It this in response to a new threat from a russian weapon?

I´ve always thought it odd that we seem to have very little in the way of surface to air capability.
 
#4
#8
Replaces Rapier, vastly more capable system.
well hopefully we get some more of them than the handful of rapier that he have.

I mean, it has to be cheaper to put them along the west coast to keep the russians away than it is to send up typhoons every time they get close

I am obviously, missing some vital piece of information because even the French have a decent SAM shield, i dont understand why we dont have / need one
 
#10
well hopefully we get some more of them than the handful of rapier that he have.

I mean, it has to be cheaper to put them along the west coast to keep the russians away than it is to send up typhoons every time they get close

I am obviously, missing some vital piece of information because even the French have a decent SAM shield, i dont understand why we dont have / need one
Whilst one hates to be pedantic, it's the East the Russians come from. You know, the whole East vs West thing. Western Democracy (that's us) vs the Beast From The East, Never Eat Shredded Wheat. That kind of thing.
 
#11
well hopefully we get some more of them than the handful of rapier that he have.

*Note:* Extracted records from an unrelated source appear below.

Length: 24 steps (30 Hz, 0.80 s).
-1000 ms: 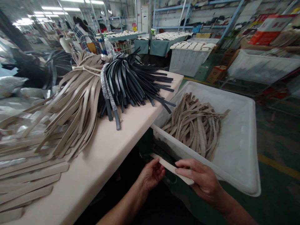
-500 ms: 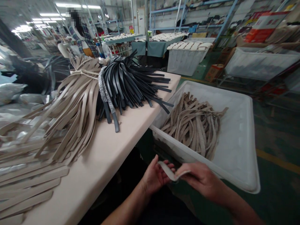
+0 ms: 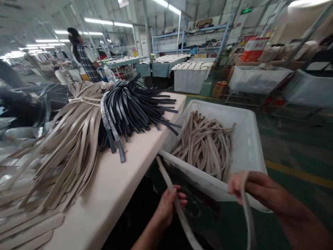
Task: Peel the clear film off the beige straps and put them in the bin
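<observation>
A long beige strap (image 3: 179, 211) runs between both my hands, below the table's edge. My left hand (image 3: 166, 205) grips it low down, with one end sticking up towards the bin. My right hand (image 3: 256, 191) pinches the other stretch, which hangs down in a loop at the lower right. Behind my hands a white plastic bin (image 3: 249, 139) holds a heap of beige straps (image 3: 205, 144).
A pale table (image 3: 135, 156) on my left carries a bundle of beige straps (image 3: 70, 139), flat beige straps at its near end, and a bundle of black straps (image 3: 132, 104). A person in a plaid shirt (image 3: 84, 59) stands far back. More white bins (image 3: 191, 74) and shelving stand behind.
My hands have moved apart. The right hand rose to the right and the strap has stretched out into a long loop. The camera has tilted upward.
</observation>
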Available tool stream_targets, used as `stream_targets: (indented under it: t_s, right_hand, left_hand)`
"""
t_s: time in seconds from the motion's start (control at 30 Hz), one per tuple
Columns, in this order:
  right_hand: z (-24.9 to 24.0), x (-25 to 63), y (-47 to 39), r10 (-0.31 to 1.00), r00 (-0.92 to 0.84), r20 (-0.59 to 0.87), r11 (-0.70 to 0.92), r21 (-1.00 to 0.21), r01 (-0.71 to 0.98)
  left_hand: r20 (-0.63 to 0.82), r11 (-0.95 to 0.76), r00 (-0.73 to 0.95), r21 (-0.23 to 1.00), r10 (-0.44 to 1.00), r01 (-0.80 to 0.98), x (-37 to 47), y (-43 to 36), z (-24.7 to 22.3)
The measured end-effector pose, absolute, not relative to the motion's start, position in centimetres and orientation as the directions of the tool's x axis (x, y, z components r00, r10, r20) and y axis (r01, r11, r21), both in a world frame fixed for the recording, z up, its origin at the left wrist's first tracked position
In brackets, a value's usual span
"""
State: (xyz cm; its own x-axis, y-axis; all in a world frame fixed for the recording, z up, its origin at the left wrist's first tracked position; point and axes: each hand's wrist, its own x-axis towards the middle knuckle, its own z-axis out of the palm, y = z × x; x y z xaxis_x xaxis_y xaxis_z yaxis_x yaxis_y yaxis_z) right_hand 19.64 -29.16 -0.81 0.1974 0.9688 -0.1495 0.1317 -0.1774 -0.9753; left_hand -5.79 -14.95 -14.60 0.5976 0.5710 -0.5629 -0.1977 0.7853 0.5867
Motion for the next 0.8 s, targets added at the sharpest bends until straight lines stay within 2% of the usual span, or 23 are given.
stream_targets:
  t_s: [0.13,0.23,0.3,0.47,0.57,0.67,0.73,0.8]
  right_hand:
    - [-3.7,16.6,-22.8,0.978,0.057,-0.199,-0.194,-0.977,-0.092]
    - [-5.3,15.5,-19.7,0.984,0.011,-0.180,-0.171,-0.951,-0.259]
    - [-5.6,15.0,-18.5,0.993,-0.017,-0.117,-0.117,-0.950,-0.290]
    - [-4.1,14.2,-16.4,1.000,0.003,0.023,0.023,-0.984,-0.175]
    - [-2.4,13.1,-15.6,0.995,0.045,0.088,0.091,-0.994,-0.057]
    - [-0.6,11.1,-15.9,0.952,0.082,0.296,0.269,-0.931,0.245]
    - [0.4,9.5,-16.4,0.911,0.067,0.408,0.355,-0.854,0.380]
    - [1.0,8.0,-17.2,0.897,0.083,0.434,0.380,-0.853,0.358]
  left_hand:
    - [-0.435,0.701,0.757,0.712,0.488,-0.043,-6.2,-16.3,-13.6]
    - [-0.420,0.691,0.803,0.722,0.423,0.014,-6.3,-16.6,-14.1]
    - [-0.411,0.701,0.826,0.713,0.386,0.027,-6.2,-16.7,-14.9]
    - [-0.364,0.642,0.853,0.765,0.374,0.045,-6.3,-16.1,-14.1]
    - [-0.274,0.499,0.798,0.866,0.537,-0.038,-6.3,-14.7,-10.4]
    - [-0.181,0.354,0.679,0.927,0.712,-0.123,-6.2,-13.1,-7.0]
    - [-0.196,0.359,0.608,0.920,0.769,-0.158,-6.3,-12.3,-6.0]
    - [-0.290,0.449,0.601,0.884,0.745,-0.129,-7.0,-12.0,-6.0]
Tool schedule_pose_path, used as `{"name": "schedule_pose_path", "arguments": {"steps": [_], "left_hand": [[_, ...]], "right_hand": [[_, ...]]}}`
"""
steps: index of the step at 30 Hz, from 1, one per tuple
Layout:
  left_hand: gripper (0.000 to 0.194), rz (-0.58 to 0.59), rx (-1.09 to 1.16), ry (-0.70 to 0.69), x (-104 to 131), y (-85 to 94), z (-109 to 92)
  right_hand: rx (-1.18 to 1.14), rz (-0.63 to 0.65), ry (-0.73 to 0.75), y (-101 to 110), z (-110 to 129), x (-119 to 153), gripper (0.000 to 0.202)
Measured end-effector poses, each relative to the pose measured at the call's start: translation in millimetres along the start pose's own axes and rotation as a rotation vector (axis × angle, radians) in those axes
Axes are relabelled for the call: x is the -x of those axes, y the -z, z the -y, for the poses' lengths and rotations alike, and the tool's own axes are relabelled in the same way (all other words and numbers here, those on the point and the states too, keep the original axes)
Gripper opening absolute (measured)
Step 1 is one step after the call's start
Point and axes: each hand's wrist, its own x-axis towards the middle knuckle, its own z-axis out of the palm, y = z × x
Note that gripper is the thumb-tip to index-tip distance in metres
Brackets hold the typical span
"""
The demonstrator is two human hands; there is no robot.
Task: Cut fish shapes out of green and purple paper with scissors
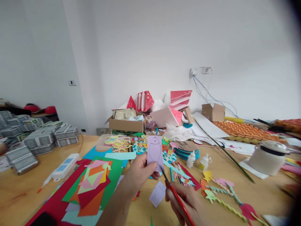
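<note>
Upright in my left hand (144, 168) is a purple paper card (154, 150) with a fish outline drawn on it, pinched near its lower edge between thumb and fingers. My right hand (184, 201) is wrapped round red-handled scissors (177, 199), whose dark blades point up and left at the card's lower right corner. How far apart the blades are is too small to tell. Below the card, a second purple paper piece (157, 194) with drawn lines lies on the wooden table.
Coloured paper sheets (113, 179) are piled on the left, near a white glue gun (64, 168). Glue bottles (191, 159), braided paper strips (227, 205) and a lidded white pot (268, 158) stand or lie on the right. Behind is a cardboard box (125, 125).
</note>
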Motion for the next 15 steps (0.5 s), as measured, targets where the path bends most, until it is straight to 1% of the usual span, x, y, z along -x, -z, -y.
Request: {"name": "schedule_pose_path", "arguments": {"steps": [9, 12, 15], "left_hand": [[0.012, -0.003, -0.001, 0.003, 0.4, 0.9, 1.5], [0.013, 0.007, 0.002, 0.002, 0.2, 1.1, 1.8], [0.014, 0.010, 0.000, 0.002, -1.7, 1.6, 4.5]], "right_hand": [[0.008, -0.055, 0.002, -0.2, -0.7, 1.4, 0.042], [0.008, -0.101, 0.000, -1.2, -5.3, 1.0, 0.040], [0.060, -0.101, 0.033, -1.6, -12.2, -2.3, 0.039]]}}
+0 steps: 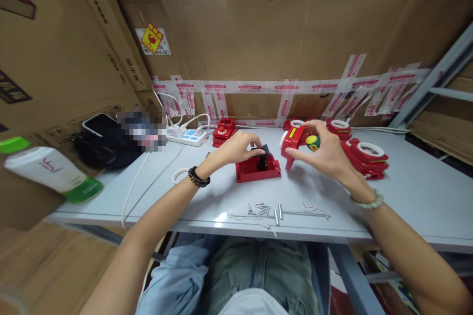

I mean, it has to be cheaper to put them along the west coast to keep the russians away than it is to send up typhoons every time they get close

I am obviously, missing some vital piece of information because even the French have a decent SAM shield, i dont understand why we dont have / need one

'SAM shields' are Gods way of telling you your Sky Gods are falling down on the job.
 
#12
Whilst one hates to be pedantic, it's the East the Russians come from. You know, the whole East vs West thing. Western Democracy (that's us) vs the Beast From The East, Never Eat Shredded Wheat. That kind of thing.
No I love to be pedantic so it's worth pointing out that a lot of Russian aircraft, having gone round Norway actually approach the UK from the West.
 
#13
No I love to be pedantic so it's worth pointing out that a lot of Russian aircraft, having gone round Norway actually approach the UK from the West.
That would be the Norway off to the East of Scotland yeah?
 
#15
well hopefully we get some more of them than the handful of rapier that he have.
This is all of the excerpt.